# CONNECT GOOGLE DRIVE AND SAVE DATAFRAME & RESPONSES

In [1]:
import pandas as pd
import time

pd.set_option('display.max_rows', 500)
pd.set_option('display.max_columns', 500)
pd.set_option('display.width', 1000)

In [2]:
# Mount Google Drive. Once mounted will work as mounted Data Lake / local dir
# can also run drive.flush_and_unmount()
# if it fails just restart the runtime
from google.colab import drive
drive.mount("/content/drive", force_remount=True)

#%ls
#%mkdir strava_outputs

Mounted at /content/drive


In [None]:
# go to strava_outputs directory where we'll be saving all results in raw .json format
%cd /content/drive/My\ Drive/python_workbooks/strava_outputs


# KEYS READ

In [39]:
# move this to secrets store
STRAVA_CLIENT_ID = 123456
STRAVA_CLIENT_SECRET = 'secret_here'
STRAVA_ACCESS_TOKEN = 'access_token_here'
STRAVA_REFRESH_TOKEN = 'refresh_token_here'


# STRAVA ACTIVITY READ classic manual method

In [None]:
import gspread
from oauth2client.service_account import ServiceAccountCredentials

%cd /content/drive/My\ Drive/python_workbooks

# use creds to create a client to interact with the Google Drive API
#scope = ['https://spreadsheets.google.com/feeds']
scope = ['https://spreadsheets.google.com/feeds' + ' ' +'https://www.googleapis.com/auth/drive']
credentials = ServiceAccountCredentials.from_json_keyfile_name('client_secret.json', scope)
gc = gspread.authorize(credentials)



#Strava Authentication. Two steps:
> * Use Strava oauth where you obtain authentication code
> * Run requests.post using obtained code to get access token & refresh token


What exactly is happening using the code below can be also done manually by running launching oauth to obtain code, then exchange that code for an access token in the links below:

1. first get a code by pasting below address to your browser & authorise. Replace your client id here
https://www.strava.com/oauth/authorize?client_id=[your_client_id]&redirect_uri=http://localhost&response_type=code&scope=activity:read_all

2. Above should give you code

3. Use the code above in running a POST request to give you access token (token that expires).
Update client_id, client_secret(from your strava api settings page) and paste code above
https://www.strava.com/oauth/token?client_id=[your_client_id]&client_secret=[your_client_secret]&code=[your_code_here]&grant_type=authorization_code

4. Above returns access token
access_token = [access_token]

5. Using the access token now you can call different strava endpoints:
https://www.strava.com/api/v3/athlete/activities?access_token=[access_token]


In [None]:
import requests
import json
import urllib
from requests_oauthlib import OAuth2Session
base_url = "https://www.strava.com/oauth/authorize?"
known_response = requests.get(base_url)
redirect_uri = "http://localhost/exchange_token"

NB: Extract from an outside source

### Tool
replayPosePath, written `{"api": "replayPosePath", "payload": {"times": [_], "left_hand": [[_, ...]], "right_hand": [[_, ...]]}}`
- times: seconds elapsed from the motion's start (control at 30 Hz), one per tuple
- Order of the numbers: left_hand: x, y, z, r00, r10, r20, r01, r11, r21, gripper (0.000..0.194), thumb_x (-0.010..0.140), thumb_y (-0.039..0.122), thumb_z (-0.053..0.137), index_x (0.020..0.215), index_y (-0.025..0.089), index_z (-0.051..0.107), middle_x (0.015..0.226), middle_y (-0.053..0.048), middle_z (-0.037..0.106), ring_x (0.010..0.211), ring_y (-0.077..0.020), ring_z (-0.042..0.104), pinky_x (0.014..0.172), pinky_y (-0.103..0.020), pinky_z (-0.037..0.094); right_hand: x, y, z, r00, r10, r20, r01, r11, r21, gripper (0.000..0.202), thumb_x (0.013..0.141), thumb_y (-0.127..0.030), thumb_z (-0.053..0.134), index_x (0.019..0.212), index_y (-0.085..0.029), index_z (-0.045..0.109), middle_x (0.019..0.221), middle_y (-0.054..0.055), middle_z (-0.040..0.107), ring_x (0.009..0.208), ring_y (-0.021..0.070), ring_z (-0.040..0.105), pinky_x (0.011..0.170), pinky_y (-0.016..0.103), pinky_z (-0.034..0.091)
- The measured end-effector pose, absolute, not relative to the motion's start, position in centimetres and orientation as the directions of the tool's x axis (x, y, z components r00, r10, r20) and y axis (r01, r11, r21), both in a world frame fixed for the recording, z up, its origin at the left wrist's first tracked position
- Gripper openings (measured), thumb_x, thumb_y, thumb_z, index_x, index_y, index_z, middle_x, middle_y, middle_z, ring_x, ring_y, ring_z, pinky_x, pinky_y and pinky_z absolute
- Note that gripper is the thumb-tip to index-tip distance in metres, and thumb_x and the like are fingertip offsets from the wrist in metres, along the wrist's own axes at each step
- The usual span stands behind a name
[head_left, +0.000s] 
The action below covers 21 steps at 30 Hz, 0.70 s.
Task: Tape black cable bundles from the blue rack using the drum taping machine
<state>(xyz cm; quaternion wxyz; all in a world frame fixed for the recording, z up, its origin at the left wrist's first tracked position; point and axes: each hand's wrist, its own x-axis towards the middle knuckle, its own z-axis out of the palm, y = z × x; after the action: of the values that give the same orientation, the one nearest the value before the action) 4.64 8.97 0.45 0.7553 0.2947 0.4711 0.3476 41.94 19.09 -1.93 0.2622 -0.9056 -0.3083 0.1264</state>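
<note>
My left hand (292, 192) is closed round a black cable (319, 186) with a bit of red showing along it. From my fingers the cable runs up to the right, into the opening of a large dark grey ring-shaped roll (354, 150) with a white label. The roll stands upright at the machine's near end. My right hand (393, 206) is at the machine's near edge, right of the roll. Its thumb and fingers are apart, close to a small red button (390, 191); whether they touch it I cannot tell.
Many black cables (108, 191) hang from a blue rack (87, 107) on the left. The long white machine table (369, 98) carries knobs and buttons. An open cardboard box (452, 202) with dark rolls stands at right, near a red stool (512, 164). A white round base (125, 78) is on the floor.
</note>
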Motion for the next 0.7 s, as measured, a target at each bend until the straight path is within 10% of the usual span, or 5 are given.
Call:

strava_scope = 'read,read_all,activity:read,activity:read_all,profile:read_all'
strava_scope = 'read,read_all,activity:read'
oauth2_session = OAuth2Session(STRAVA_CLIENT_ID,  redirect_uri=redirect_uri, scope=strava_scope)
authorization_request, state = oauth2_session.authorization_url(base_url)#,STATE)
print("Click on the following link to present the user with sign in form where they authenticate and approve access to your application.")
print(authorization_request) 

In [7]:
code = 'paste_here_received_code'

In [None]:
import requests
from datetime import datetime

import urllib3
urllib3.disable_warnings()


auth_url ="https://www.strava.com/oauth/token"
payload = {
    'client_id' : STRAVA_CLIENT_ID,
    'client_secret' : STRAVA_CLIENT_SECRET,
    #'refresh_token' : STRAVA_REFRESH_TOKEN,
    'code': code,
    #'grant_type' : "refresh_token",
    'grant_type': 'authorization_code'
    #'scope': 'read,read_all,activity:read,activity:read_all,profile:read_all',
    #'f':'json'
}
print("Requesting the token...\n")
res = requests.post(auth_url,data=payload,verify=False)
#print(res.json())

access_token = res.json()['access_token']
expiry_ts = res.json()['expires_at']
print("New token will expire at: ",end='\t')
print(datetime.utcfromtimestamp(expiry_ts).strftime('%Y-%m-%d %H:%M:%S'))
print(access_token)


############
activites_url = "https://www.strava.com/api/v3/athlete/activities"
activites_url = "https://www.strava.com/api/v3/athlete"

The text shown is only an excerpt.